- Nigel Farage afirmou, em Davos, que o mundo seria “melhor e mais seguro” se os Estados Unidos tomassem a Groenlândia, ao discutir a geopolítica do Ártico.
- Ele participou de um painel na World Economic Forum, no espaço “America House”, e citou fatores como recuo das calotas, expansão de icebreakers russos e investimento chinês.
- Farage disse concordar estrategicamente com Donald Trump, mas defendeu a soberania dos estados-nacionais e a autodeterminação nacional.
- Ele ressaltou que, para defender a autodeterminação, é preciso respeitar os direitos dos groenlandeses.
- O líder do Reform UK criticou Davos e o globalismo, e comentou a insatisfação política no Reino Unido, citando declínio econômico e moral, além de desinteresse de jovens empresários pelo país.
Nigel Farage, líder do Reform UK, afirmou em Davos que o mundo seria mais seguro se os Estados Unidos assumissem o controle de Groenlândia. A declaração ocorreu durante um painel no World Economic Forum, na Suíça, nesta quarta-feira, no espaço “America House”.

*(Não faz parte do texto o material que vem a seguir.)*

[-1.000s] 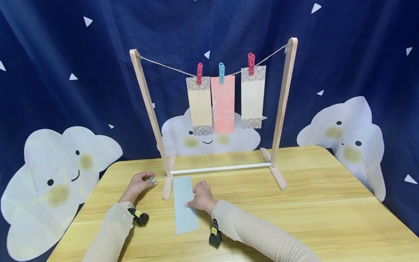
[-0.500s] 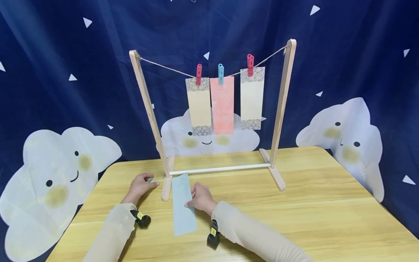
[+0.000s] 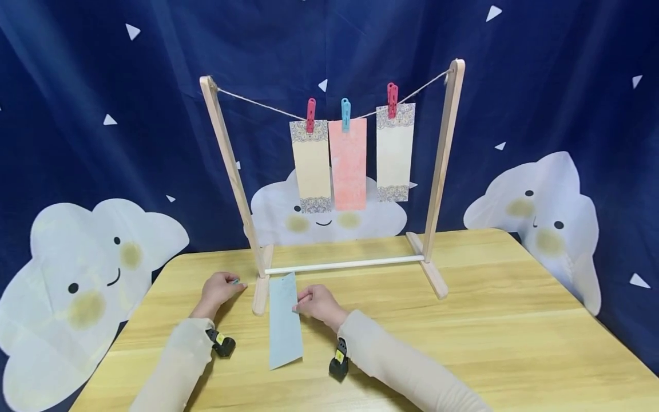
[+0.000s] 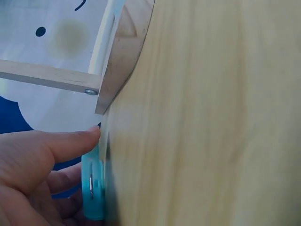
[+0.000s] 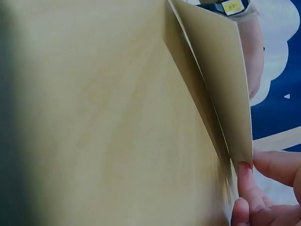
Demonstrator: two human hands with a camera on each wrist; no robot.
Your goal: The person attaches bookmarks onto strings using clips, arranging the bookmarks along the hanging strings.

Segundo Farage, a soberania nacional é essencial e a geopolítica do High North justificaria uma atuação forte dos EUA na Groenlândia. O ex-tele lançou a hipótese apesar de defender a autodeterminação dos Estados nacionais.
Em Davos, o britânico insistiu que apoia o princípio de estados-nação, criticando estruturas globais. Ele citou a retirada de gelo, a expansão de icebreakers russos e o papel da China como fatores que, na visão dele, aumentariam a segurança com EUA presentes na Groenlândia.
Farage já criticou Davos no passado, descrevendo o encontro como espaço de decisões que favorecem a União Europeia. Ainda assim, manteve a linha favorável à autodeterminação nacional e à soberania, segundo relatos do evento.
Sobre o momento político no Reino Unido, ele chamou a situação de declínio moral e econômico, afirmando que a população busca uma alternativa aos Trabalhistas e Conservadores. Também citou fuga de empresários, incluindo contribuintes de maior renda.
A fala de Farage ocorreu após a imprensa ter mostrado o presidente dos EUA, que na mesma ocasião sinalizou que não pretende tomar Groenlândia pela força, mantendo o debate aberto sobre a ação estratégica na região.